Below are some records; quote exactly the lines from the one that contains "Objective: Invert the" through the one that contains "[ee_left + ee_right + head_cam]", inclusive, and no others.

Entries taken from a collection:
★ ★ ★ ★ ★
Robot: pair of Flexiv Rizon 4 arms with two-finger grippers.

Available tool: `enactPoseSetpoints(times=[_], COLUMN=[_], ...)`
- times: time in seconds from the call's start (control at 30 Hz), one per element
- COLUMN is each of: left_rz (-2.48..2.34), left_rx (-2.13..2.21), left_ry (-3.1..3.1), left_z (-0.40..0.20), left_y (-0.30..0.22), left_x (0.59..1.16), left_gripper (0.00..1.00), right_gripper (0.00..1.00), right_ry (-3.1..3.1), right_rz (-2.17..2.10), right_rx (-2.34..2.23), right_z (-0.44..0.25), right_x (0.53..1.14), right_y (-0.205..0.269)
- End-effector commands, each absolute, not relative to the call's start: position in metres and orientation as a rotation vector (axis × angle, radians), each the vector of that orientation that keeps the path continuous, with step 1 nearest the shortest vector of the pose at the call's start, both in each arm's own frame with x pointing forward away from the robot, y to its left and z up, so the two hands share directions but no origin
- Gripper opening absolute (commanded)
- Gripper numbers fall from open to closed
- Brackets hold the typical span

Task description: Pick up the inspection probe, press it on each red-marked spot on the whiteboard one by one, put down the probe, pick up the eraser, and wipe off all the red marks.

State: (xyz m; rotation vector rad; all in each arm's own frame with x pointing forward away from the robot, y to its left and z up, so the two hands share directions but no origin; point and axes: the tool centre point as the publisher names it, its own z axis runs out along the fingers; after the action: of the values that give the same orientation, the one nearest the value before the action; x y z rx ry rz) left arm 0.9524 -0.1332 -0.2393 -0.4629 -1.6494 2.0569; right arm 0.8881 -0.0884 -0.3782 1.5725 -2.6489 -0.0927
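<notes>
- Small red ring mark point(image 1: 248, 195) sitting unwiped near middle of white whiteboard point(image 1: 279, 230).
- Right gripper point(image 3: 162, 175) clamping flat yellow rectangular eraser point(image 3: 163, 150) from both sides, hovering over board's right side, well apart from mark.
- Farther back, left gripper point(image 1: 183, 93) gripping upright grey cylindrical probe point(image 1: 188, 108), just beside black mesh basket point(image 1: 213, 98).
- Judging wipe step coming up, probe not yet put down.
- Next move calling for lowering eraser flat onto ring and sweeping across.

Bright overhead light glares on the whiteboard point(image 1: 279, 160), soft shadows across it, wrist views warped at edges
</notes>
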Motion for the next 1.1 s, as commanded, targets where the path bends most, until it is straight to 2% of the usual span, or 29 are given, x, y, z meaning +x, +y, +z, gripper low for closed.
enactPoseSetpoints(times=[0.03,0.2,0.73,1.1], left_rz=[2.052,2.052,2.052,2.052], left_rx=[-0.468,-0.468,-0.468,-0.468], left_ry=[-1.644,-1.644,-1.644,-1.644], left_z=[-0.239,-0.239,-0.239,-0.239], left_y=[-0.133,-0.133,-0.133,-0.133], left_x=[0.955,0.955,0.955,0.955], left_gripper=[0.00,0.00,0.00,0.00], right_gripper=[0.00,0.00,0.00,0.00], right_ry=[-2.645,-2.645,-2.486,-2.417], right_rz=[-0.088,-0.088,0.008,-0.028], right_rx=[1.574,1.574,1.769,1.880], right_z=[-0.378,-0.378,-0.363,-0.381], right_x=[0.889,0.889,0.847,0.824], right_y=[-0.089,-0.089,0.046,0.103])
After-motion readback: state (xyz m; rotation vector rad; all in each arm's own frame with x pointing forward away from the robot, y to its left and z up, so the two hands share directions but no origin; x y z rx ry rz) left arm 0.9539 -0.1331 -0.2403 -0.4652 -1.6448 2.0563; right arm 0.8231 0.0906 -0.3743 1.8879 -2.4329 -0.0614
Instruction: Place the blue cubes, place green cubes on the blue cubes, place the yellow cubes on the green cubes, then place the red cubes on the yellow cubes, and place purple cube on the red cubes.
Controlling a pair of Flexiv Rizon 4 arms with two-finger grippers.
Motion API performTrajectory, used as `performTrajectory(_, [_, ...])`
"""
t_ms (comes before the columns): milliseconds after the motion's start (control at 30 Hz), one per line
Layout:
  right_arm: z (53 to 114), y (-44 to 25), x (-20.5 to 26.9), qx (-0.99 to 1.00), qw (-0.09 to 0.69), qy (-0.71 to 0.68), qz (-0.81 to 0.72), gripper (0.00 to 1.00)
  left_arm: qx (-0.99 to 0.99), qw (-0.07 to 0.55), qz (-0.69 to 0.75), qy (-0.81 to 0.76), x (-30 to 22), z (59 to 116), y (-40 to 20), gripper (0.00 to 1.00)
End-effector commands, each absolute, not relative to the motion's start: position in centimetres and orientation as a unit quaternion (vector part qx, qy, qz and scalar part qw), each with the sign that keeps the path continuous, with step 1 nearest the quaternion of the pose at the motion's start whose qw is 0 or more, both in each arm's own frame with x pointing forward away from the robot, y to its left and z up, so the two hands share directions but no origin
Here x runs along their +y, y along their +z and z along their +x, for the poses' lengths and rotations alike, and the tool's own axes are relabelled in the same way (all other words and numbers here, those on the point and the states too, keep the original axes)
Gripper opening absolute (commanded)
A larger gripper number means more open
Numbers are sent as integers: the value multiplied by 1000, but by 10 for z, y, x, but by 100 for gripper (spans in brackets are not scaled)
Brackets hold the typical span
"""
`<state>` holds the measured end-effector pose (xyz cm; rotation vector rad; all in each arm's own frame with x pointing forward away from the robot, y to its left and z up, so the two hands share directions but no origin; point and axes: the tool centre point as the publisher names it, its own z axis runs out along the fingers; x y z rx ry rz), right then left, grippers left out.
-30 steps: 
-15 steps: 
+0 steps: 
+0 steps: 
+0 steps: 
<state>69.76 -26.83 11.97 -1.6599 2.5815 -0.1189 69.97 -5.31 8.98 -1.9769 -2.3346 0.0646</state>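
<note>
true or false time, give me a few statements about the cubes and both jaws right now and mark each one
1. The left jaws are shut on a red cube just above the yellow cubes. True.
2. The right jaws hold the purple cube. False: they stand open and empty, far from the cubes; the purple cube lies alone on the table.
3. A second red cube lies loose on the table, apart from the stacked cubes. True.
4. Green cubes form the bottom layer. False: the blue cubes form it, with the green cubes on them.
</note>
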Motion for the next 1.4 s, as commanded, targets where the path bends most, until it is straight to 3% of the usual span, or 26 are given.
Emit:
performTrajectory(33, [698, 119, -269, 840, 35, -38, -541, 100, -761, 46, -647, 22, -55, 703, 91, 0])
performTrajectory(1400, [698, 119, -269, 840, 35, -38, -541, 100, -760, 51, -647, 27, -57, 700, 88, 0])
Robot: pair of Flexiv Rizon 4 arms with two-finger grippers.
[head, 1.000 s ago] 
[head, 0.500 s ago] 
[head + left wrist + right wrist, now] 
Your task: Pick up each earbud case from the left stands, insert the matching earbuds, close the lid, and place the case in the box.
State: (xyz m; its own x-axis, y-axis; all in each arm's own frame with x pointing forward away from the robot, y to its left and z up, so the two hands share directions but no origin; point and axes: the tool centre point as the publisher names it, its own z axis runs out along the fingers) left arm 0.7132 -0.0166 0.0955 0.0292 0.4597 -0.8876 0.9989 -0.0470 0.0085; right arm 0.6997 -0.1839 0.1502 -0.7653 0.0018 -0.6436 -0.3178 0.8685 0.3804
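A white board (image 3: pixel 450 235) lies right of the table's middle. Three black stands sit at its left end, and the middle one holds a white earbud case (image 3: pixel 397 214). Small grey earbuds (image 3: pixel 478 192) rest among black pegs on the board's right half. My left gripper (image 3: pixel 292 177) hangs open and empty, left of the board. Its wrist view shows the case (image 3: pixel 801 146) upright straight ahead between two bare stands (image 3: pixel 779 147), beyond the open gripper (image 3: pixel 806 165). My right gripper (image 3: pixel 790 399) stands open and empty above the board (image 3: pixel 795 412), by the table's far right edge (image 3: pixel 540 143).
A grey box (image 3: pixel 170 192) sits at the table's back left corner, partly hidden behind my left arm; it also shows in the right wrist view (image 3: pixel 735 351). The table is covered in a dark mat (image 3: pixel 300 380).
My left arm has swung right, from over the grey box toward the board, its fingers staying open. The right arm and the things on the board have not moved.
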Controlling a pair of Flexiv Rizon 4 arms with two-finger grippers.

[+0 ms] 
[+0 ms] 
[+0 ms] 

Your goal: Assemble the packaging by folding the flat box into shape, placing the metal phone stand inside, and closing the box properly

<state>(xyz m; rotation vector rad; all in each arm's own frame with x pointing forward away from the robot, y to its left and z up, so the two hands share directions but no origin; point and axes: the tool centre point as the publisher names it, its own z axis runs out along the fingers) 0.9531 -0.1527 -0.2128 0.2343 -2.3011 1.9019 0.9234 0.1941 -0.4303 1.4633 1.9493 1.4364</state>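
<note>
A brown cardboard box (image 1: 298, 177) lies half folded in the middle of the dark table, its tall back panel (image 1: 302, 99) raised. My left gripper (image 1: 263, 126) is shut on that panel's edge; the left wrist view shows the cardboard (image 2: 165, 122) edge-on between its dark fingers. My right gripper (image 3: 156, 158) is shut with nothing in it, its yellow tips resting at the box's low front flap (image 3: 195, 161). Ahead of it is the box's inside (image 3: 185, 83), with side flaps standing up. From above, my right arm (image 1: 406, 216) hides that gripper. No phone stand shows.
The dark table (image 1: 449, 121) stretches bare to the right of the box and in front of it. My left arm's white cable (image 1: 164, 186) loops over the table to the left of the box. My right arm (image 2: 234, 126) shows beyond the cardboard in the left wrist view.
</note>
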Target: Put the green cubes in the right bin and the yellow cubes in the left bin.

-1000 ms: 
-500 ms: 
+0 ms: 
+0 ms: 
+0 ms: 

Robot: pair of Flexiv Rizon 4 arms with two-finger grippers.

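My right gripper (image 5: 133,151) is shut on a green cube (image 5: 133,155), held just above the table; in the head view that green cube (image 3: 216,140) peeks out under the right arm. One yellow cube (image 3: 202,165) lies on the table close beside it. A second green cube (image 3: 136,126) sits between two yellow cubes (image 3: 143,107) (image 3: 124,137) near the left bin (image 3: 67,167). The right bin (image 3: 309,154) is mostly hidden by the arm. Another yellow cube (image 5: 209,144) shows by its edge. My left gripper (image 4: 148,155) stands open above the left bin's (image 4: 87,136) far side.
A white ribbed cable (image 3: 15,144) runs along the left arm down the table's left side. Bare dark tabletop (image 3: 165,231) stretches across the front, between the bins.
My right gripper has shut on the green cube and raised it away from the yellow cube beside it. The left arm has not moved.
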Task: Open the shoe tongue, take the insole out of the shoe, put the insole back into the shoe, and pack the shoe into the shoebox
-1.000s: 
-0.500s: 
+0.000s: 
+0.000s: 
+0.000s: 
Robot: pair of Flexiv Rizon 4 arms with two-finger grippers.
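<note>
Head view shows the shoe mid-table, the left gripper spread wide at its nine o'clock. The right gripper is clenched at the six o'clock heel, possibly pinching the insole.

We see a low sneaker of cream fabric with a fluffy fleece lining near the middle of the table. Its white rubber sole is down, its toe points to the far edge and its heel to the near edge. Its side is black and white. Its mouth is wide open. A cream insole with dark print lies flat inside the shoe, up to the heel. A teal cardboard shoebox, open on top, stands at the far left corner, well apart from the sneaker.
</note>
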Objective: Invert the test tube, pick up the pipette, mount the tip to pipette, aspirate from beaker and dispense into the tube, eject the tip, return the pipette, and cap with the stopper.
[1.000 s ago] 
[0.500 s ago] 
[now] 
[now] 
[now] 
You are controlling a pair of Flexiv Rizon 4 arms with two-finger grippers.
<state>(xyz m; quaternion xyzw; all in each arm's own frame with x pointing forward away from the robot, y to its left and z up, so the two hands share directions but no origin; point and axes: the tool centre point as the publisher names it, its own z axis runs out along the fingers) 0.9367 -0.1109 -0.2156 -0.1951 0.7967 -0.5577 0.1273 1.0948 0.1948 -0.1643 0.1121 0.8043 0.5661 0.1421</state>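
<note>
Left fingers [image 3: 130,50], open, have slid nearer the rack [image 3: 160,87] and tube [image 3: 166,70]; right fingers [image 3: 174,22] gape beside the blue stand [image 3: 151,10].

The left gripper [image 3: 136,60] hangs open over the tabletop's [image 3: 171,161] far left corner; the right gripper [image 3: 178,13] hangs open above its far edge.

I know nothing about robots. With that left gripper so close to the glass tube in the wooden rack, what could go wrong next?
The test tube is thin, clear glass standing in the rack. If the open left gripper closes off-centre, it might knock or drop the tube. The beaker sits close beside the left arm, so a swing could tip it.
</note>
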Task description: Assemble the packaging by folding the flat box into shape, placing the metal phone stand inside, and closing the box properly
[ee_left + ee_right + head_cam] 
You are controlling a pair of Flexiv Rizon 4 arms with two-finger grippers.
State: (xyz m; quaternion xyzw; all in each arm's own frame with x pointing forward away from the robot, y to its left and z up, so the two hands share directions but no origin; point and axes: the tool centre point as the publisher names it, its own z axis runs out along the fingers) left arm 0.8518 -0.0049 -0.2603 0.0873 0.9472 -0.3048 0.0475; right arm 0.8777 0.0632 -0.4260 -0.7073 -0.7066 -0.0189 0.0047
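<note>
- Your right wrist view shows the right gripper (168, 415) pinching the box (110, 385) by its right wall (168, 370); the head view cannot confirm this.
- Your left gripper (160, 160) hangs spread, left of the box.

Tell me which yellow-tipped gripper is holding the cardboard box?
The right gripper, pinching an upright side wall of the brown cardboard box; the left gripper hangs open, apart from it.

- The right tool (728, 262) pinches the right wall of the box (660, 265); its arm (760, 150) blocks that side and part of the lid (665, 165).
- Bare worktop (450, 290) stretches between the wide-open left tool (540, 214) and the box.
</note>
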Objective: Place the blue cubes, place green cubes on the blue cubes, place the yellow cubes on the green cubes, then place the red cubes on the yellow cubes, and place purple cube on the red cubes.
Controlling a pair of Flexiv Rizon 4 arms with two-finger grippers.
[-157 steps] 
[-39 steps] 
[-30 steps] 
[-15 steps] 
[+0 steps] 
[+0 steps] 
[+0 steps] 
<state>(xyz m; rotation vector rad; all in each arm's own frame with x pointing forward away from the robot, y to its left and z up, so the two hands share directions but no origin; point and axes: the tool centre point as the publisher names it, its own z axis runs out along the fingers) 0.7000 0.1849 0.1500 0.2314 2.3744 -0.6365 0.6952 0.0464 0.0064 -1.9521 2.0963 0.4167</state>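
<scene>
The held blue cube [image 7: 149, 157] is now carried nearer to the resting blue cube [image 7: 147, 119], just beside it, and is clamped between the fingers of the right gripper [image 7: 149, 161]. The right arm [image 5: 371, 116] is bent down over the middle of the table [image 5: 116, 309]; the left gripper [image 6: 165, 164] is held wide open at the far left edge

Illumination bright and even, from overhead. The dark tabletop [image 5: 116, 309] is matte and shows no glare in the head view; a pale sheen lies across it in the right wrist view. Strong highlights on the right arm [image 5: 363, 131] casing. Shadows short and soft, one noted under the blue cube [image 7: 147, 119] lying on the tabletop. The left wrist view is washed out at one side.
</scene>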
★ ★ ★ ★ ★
Task response:
Objective: Invert the test tube, pick up the pipette, mount the tip to pipette, aspirate from beaker and dispense into the tube, eject the tip, return the pipette, and cap with the stopper.
[1.000 s ago] 
[0.500 s ago] 
[now] 
[now] 
[now] 
You are controlling a pair of Flexiv Rizon 4 arms with two-finger grippers.
<state>(xyz m; quaternion xyzw; all in each arm's own frame with x pointing forward away from the robot, y to its left and z up, so the two hands share directions but no origin; point and axes: the tool centre point as the publisher names it, its own z axis runs out along the fingers) 0.9367 -0.1109 -0.2156 -0.1951 0.7967 -0.5577 0.1273 1.0948 0.1948 -0.1643 0.1121 0.8043 0.5661 0.1421</state>
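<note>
Left fingers [image 3: 130,50], open, have slid nearer the rack [image 3: 160,87] and tube [image 3: 166,70]; right fingers [image 3: 174,22] gape beside the blue stand [image 3: 151,10].

The left gripper [image 3: 136,60] hangs open over the tabletop's [image 3: 171,161] far left corner; the right gripper [image 3: 178,13] hangs open above its far edge.

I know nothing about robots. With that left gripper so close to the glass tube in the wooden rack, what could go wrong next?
The test tube is thin, clear glass standing in the rack. If the open left gripper closes off-centre, it might knock or drop the tube. The beaker sits close beside the left arm, so a swing could tip it.
</note>
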Task description: Assemble the packaging by folding the flat box into shape, placing the metal phone stand inside, and closing the box properly
[ee_left + ee_right + head_cam] 

This finishes the response to the exercise.